**Problem description**:
Retype, word for word, each line between the lines holding "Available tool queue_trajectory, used" and "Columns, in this", inclusive, and leave the rest of the data alone.

*** Block opens ***

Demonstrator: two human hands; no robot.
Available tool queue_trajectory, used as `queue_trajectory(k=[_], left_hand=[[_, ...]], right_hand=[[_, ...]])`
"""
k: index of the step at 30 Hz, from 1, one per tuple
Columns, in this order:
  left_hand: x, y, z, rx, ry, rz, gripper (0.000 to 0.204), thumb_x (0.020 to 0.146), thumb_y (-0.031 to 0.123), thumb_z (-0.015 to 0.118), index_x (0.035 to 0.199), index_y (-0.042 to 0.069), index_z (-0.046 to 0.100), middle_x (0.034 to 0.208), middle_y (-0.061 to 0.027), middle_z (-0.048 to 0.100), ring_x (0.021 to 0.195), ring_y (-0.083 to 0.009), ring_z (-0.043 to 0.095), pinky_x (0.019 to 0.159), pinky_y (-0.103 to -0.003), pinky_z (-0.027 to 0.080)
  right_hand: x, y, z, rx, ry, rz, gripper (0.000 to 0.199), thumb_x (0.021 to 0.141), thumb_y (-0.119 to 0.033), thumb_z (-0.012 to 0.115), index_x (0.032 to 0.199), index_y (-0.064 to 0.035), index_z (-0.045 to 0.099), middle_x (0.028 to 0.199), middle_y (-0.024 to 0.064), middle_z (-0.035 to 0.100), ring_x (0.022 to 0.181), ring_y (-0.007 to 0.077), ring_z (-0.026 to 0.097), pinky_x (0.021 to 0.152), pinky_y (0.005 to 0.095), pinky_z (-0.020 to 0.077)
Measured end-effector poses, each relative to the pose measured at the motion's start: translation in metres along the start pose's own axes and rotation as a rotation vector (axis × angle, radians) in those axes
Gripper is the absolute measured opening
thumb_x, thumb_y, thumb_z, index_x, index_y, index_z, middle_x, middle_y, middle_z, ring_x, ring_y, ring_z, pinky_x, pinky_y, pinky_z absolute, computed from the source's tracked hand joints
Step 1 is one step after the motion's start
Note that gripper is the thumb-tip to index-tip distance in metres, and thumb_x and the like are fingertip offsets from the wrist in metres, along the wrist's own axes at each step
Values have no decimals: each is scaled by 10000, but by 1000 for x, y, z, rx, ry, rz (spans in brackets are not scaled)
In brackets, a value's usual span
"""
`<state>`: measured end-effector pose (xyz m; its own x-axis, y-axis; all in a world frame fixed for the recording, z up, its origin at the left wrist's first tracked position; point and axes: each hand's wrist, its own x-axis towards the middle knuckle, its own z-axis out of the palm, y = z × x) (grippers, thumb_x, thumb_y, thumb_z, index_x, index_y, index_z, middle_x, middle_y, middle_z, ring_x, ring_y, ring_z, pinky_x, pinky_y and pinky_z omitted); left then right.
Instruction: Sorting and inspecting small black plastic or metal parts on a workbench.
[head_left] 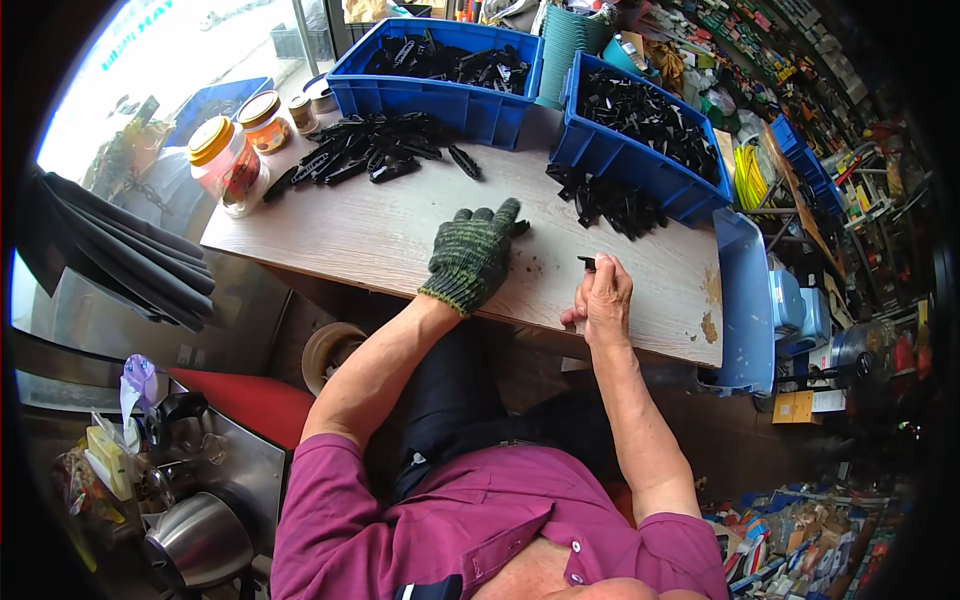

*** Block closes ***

**Exercise result**:
Available tool queue_trajectory, used as `queue_trajectory(k=[_], left_hand=[[_, ...]], right_hand=[[_, ...]])`
"""
k: index of the step at 30 Hz, from 1, one per tuple
Columns, in this order:

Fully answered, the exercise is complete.